The new version 2.0 features include the following:

  • Highlighted results recommended by search communities, so users can easily differentiate between community and third party results
  • One stop search—Users can toggle between search results from Google, Yahoo!, Twitter, and Flickr

The features have gone live on the Android tablet app and will be live on the iPad soon.

Source: HeyStaks

HighWire Press Uses TEMIS to Enrich Content Semantically

HighWire Press, Stanford University’s provider of hosting and web publishing platforms to scholarly publishers, has partnered with TEMIS, a leading provider of Semantic Content Enrichment enterprise solutions. Under the strategic technology and business partnership, HighWire will integrate the full suite of Luxid software within its ePublishing Platform to provide automated content annotation, enrichment, and linking to its customers.

“Stanford’s HighWire leads the industry in discoverability, leveraging its long relationship with Google,” said HighWire’s founding director, John Sack. “This new partnership allows us to increase discoverability inside the platform with richer metadata and outside the platform by connecting to the semantic web. The broad discipline coverage and the complete suite of customization tools offered by Luxid give HighWire’s publishers the opportunity to access the full scope of the industry’s most advanced semantic toolset. Also, while Luxid can effectively tag content using taxonomies, it also performs advanced semantic analysis to identify the new discoveries happening on the cutting edge of research, those that our publishers value the most.”

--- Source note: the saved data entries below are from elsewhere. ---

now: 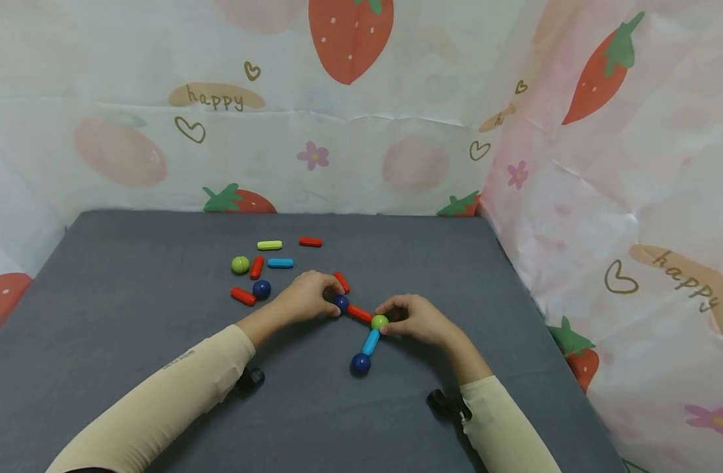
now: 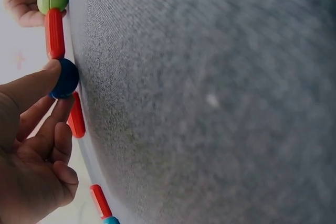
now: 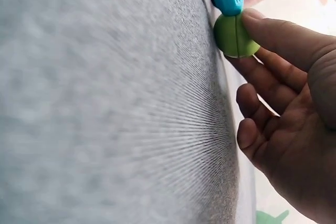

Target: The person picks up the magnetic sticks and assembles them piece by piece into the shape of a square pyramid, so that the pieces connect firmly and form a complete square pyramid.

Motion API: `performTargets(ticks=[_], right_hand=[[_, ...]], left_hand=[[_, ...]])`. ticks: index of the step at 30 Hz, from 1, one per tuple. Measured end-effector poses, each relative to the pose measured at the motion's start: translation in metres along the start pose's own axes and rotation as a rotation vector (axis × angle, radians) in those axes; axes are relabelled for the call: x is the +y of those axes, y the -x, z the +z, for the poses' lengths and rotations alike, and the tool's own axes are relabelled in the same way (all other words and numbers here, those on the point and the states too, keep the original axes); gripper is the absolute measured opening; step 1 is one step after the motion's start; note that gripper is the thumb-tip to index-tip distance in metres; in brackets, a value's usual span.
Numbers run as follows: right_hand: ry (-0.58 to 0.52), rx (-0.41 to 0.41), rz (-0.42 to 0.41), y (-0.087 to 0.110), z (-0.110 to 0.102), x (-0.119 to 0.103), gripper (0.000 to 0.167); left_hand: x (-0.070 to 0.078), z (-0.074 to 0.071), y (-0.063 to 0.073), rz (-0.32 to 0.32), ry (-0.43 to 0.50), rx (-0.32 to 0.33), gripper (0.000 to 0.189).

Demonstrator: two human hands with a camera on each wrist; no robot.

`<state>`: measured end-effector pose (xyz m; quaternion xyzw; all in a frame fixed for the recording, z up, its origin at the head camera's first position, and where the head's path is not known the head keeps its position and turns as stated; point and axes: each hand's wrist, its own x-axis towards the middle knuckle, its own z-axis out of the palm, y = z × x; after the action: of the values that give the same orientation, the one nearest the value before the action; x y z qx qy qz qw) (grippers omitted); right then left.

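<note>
Strawberry-printed sheeting [image 1: 349, 151] backs the grey cloth [image 1: 444, 263] and rises along its right edge. Joining rods and balls looks to be the step in hand: the chain [image 1: 359, 314] lies between the two hands, right of the loose pieces. Its next move, I judge, calls for a steady hold on both balls while the joint between them is pressed or checked, then a choice of the next rod.

Furthest left are a loose green ball [image 1: 240, 265] and, below it, a red rod [image 1: 244, 295] close against a loose blue ball [image 1: 261, 289]. Another red piece [image 1: 257, 267], a yellow rod [image 1: 269, 245], a blue rod [image 1: 280, 263] and a further red one [image 1: 311, 242] lie above.

Next comes the left hand [image 1: 305, 295], thumb and fingers pinching the chain's dark blue ball [image 1: 340, 303]. A near rod [image 1: 342, 282], red, lies just beyond; whether it joins that ball I cannot tell. From the ball, a ridged red link [image 2: 54, 33] slants down to a glossy green ball [image 1: 380, 322] with a seam round it. There the chain bends back: a light blue link [image 1: 371, 342] runs down leftward to an end ball [image 1: 361, 364], dark blue. At far right, the right hand [image 1: 419, 320] pinches the green ball between thumb and fingers.
</note>
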<state>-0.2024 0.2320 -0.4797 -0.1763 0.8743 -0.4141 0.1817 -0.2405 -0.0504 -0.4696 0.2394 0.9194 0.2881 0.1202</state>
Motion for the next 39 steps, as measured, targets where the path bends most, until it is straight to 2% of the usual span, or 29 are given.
performTargets(ticks=[12, 21, 28, 39], right_hand=[[-0.021, 0.024, 0.007, 0.015, 0.009, -0.005, 0.026], [-0.003, 0.104, 0.058, 0.021, 0.018, -0.008, 0.025], [-0.018, 0.158, 0.068, 0.024, 0.022, -0.009, 0.027], [-0.025, 0.24, 0.106, 0.022, 0.03, -0.012, 0.028]], left_hand=[[0.012, 0.006, -0.008, 0.006, -0.029, 0.049, 0.027], [0.015, 0.011, -0.019, 0.01, -0.022, 0.077, 0.024], [0.008, 0.0, -0.025, 0.039, -0.004, 0.1, 0.025], [-0.009, -0.013, -0.039, 0.039, -0.086, 0.09, 0.036]])
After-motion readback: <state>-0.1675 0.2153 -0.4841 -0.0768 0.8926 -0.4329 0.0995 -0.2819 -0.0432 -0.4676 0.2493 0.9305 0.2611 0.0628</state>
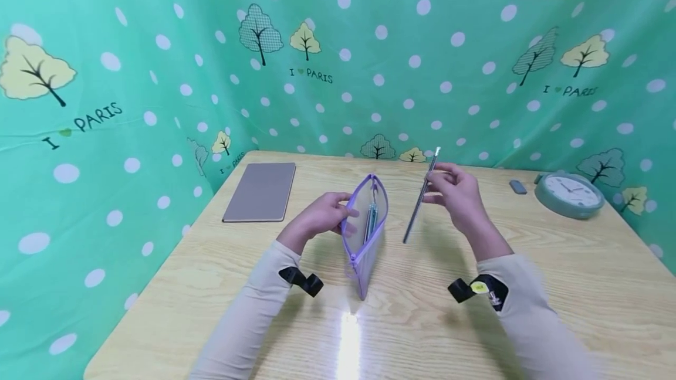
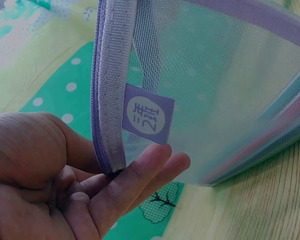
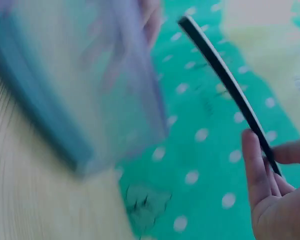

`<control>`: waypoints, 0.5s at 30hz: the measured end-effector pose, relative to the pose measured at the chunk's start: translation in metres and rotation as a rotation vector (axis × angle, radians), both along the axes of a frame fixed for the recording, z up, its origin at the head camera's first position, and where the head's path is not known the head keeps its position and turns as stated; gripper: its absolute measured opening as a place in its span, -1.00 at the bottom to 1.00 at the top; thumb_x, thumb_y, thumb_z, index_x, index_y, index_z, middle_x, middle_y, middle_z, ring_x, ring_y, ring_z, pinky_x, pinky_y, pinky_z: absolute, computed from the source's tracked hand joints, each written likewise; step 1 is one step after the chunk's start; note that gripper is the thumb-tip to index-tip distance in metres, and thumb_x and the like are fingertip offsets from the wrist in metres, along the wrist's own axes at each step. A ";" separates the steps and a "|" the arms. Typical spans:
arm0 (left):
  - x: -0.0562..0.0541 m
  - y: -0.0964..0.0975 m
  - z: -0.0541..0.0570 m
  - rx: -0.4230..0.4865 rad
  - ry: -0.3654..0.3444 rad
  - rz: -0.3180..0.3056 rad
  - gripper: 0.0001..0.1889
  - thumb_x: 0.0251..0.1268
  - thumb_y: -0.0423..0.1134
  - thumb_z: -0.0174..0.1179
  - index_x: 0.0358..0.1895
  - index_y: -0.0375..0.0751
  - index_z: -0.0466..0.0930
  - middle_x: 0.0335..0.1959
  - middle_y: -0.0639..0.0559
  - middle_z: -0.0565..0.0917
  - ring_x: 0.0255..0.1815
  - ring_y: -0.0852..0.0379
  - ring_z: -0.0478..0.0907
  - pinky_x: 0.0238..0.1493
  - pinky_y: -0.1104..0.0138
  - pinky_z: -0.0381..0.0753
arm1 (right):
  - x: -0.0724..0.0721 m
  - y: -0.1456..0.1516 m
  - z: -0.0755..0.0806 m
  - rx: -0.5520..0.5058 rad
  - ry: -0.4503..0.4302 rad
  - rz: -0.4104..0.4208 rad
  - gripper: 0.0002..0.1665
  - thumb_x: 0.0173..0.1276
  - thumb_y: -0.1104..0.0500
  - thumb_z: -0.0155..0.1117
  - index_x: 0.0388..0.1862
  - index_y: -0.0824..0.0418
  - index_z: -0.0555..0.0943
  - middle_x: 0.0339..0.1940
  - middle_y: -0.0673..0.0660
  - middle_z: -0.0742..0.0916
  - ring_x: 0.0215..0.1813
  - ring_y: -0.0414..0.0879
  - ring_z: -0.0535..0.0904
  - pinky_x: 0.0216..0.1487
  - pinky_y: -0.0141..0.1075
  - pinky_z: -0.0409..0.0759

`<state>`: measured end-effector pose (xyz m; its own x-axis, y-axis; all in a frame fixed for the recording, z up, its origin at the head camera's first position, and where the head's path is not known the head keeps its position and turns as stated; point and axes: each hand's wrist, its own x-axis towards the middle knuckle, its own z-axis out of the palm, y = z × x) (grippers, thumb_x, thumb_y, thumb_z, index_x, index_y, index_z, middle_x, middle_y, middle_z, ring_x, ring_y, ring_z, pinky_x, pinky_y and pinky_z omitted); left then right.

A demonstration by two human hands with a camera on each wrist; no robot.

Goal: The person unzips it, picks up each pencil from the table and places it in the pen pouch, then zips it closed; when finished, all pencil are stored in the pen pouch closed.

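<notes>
My left hand (image 1: pixel 330 213) pinches the purple zipped edge of a see-through mesh pencil pouch (image 1: pixel 364 268) between thumb and fingers. Its zip is undone, and the mouth gapes upward. Inside lie several pens (image 1: pixel 372 221), bluish, with a pink one showing through the mesh in the left wrist view. A purple tag (image 2: pixel 148 114) hangs by my left fingertips. To the right of the pouch, my right hand (image 1: pixel 456 192) holds a slim, dark, ruler-like strip (image 1: pixel 419 207) near its upper end. The strip slants above the table, its lower end apart from the pouch.
A grey-brown notebook (image 1: pixel 261 192) lies at the back left of the wooden table (image 1: pixel 211 286). At the back right stand a round green clock (image 1: pixel 570 195) and a small dark grey block (image 1: pixel 518 186). A green patterned curtain (image 1: pixel 338 87) hangs behind and on the left.
</notes>
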<state>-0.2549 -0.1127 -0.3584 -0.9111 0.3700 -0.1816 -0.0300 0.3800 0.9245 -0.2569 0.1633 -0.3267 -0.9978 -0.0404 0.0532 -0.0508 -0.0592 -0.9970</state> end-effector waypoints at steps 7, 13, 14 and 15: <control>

Managing director, Tom Rump, continued, “Luxid marries well with our new tools for rapid product presentation and content aggregation. They’ll enable publishers using HighWire’s open platform to quickly develop new products and deliver them to market, whether on the web or mobile. It allows us to advance the intellectual and commercial interests of scholarly publishers, by having content reach its full potential and its full audience.”

“HighWire’s open and scalable platform is perfectly poised to fully leverage our semantic content enrichment solution,” said TEMIS’s CEO, Eric Brégand. “The market-leading Luxid Content Enrichment Platform provides significantly deeper insights into content than taxonomy-only solutions can. By combining it with HighWire’s ePublishing solution, we are extending to the larger STM publishing community the full power of semantics and the highest standards of user experience.”